What to work on -
Set down every entry below exactly as it stands.

Input for this task -
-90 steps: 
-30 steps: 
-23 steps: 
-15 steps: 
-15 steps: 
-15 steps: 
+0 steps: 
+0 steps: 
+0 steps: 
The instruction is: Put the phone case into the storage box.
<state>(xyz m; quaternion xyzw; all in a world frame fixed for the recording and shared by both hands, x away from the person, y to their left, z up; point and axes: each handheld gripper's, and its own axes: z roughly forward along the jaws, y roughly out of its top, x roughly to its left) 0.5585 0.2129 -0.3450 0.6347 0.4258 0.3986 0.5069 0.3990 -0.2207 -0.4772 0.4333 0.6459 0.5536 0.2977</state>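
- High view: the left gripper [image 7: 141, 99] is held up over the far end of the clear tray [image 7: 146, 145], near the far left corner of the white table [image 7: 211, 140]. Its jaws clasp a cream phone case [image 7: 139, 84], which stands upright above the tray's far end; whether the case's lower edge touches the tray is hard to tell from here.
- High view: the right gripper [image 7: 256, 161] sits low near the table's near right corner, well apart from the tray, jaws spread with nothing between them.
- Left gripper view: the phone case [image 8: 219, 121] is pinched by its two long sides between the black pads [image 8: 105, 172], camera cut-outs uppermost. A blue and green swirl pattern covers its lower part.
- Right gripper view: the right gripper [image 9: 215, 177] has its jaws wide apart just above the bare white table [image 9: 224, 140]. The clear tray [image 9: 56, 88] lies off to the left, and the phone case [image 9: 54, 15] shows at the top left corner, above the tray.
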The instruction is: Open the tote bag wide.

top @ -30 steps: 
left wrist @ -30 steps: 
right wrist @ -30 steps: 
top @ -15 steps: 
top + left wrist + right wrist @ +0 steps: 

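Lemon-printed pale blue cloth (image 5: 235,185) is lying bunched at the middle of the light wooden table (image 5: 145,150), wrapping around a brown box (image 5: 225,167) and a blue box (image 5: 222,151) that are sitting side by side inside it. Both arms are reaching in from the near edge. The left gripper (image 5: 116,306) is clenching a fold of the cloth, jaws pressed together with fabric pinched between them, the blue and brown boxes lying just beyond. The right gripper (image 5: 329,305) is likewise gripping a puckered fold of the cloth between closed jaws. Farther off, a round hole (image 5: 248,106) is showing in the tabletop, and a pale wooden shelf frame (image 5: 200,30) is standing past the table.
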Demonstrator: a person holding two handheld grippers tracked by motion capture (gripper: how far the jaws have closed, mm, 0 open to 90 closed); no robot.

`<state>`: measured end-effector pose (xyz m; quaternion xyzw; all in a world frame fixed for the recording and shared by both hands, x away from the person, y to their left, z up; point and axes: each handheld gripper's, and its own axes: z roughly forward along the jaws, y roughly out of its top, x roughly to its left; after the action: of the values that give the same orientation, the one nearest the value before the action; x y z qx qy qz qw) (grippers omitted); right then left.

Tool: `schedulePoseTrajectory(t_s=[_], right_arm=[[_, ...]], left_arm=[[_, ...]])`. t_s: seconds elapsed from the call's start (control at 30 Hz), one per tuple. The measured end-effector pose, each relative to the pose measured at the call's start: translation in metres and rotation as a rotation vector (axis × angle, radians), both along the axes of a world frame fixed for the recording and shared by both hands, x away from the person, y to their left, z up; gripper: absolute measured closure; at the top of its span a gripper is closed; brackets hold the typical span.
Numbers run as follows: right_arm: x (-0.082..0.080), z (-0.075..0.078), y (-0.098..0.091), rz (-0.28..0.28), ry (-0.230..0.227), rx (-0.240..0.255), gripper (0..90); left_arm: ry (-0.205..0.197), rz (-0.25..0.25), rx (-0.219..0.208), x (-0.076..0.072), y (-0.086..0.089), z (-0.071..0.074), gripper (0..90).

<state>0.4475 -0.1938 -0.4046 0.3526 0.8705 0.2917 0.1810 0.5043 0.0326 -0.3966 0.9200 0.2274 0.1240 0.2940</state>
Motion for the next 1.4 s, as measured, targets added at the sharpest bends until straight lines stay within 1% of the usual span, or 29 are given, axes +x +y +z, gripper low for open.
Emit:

Completed task -
-90 steps: 
-30 steps: 
-23 steps: 
-15 steps: 
-15 steps: 
-15 steps: 
+0 steps: 
+0 steps: 
+0 steps: 
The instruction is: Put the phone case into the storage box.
<state>(xyz m; quaternion xyzw; all in a world frame fixed for the recording and shared by both hands, x away from the person, y to their left, z up; point and axes: each handheld gripper's, and its own axes: z roughly forward along the jaws, y roughly out of its top, x roughly to its left) 0.5585 0.2129 -0.3450 0.6347 0.4258 0.3986 0.5069 0.3990 -0.2207 -0.4772 0.4333 0.6459 0.5536 0.2977</state>
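- High view: the left gripper [image 7: 141, 99] is held up over the far end of the clear tray [image 7: 146, 145], near the far left corner of the white table [image 7: 211, 140]. Its jaws clasp a cream phone case [image 7: 139, 84], which stands upright above the tray's far end; whether the case's lower edge touches the tray is hard to tell from here.
- High view: the right gripper [image 7: 256, 161] sits low near the table's near right corner, well apart from the tray, jaws spread with nothing between them.
- Left gripper view: the phone case [image 8: 219, 121] is pinched by its two long sides between the black pads [image 8: 105, 172], camera cut-outs uppermost. A blue and green swirl pattern covers its lower part.
- Right gripper view: the right gripper [image 9: 215, 177] has its jaws wide apart just above the bare white table [image 9: 224, 140]. The clear tray [image 9: 56, 88] lies off to the left, and the phone case [image 9: 54, 15] shows at the top left corner, above the tray.
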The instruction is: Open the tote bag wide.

top @ -30 steps: 
left wrist @ -30 steps: 
right wrist @ -30 steps: 
top @ -15 steps: 
top + left wrist + right wrist @ +0 steps: 

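Lemon-printed pale blue cloth (image 5: 235,185) is lying bunched at the middle of the light wooden table (image 5: 145,150), wrapping around a brown box (image 5: 225,167) and a blue box (image 5: 222,151) that are sitting side by side inside it. Both arms are reaching in from the near edge. The left gripper (image 5: 116,306) is clenching a fold of the cloth, jaws pressed together with fabric pinched between them, the blue and brown boxes lying just beyond. The right gripper (image 5: 329,305) is likewise gripping a puckered fold of the cloth between closed jaws. Farther off, a round hole (image 5: 248,106) is showing in the tabletop, and a pale wooden shelf frame (image 5: 200,30) is standing past the table.
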Demonstrator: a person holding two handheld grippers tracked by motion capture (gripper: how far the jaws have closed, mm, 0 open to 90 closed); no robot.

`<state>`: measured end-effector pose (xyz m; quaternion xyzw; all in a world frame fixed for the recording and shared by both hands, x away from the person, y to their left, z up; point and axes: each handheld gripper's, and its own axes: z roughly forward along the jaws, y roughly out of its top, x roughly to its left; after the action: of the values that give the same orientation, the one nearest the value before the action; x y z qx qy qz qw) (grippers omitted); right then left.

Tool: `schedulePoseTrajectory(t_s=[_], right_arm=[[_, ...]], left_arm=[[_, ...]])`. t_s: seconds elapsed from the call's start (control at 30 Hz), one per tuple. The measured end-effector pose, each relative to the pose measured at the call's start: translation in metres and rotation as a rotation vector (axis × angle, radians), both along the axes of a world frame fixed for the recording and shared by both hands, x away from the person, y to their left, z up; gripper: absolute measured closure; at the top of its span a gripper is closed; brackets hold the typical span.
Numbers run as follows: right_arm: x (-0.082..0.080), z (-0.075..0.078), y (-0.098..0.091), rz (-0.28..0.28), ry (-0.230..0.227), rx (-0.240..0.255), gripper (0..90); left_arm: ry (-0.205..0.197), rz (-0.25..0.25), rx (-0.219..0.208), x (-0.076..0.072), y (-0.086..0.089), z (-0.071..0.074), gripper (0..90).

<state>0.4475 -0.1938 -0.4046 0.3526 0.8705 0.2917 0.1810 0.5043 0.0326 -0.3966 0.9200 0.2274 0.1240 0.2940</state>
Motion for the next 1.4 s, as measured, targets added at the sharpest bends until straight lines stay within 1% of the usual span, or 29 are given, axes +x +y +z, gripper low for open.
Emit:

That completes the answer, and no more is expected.